Task details: Would you count the lines of the listing that carry the word "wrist"? Give only the resulting number.

Information provided: Begin

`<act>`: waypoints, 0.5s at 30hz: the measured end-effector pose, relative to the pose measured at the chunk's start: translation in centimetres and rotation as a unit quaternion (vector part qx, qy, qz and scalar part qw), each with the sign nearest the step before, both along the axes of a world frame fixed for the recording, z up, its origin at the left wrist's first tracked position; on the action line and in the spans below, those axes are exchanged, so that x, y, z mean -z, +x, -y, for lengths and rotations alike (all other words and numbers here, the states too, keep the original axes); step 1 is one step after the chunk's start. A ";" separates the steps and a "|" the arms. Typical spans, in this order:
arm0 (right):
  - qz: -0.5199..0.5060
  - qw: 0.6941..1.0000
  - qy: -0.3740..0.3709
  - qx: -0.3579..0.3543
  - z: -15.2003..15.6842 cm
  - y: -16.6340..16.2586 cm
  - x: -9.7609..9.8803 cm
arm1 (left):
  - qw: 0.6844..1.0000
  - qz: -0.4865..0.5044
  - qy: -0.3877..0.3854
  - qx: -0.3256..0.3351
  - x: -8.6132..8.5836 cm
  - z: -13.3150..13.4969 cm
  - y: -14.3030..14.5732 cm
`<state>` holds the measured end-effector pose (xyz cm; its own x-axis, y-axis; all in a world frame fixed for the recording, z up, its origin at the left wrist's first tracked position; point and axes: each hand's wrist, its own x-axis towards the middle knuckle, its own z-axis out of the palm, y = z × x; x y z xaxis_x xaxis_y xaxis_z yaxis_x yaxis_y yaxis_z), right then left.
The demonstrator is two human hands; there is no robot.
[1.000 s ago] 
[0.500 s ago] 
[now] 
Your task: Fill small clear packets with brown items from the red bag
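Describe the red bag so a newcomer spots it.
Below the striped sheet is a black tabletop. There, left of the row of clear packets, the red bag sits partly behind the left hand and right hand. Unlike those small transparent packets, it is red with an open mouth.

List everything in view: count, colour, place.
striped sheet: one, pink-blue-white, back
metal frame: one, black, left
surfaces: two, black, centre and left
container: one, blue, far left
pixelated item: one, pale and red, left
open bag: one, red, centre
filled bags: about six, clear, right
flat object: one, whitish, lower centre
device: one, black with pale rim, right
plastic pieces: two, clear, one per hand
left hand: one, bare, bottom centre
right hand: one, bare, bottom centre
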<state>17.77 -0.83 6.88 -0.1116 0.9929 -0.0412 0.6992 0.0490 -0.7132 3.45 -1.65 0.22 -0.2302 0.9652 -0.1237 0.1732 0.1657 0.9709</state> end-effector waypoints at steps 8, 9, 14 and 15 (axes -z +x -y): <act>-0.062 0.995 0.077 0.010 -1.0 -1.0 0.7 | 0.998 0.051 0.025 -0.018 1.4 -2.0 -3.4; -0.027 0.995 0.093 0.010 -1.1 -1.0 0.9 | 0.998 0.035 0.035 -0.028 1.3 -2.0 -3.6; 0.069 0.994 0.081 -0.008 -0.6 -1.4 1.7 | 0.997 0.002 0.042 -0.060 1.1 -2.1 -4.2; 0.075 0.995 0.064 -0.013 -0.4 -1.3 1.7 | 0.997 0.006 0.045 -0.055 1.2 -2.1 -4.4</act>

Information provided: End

The completed task: 2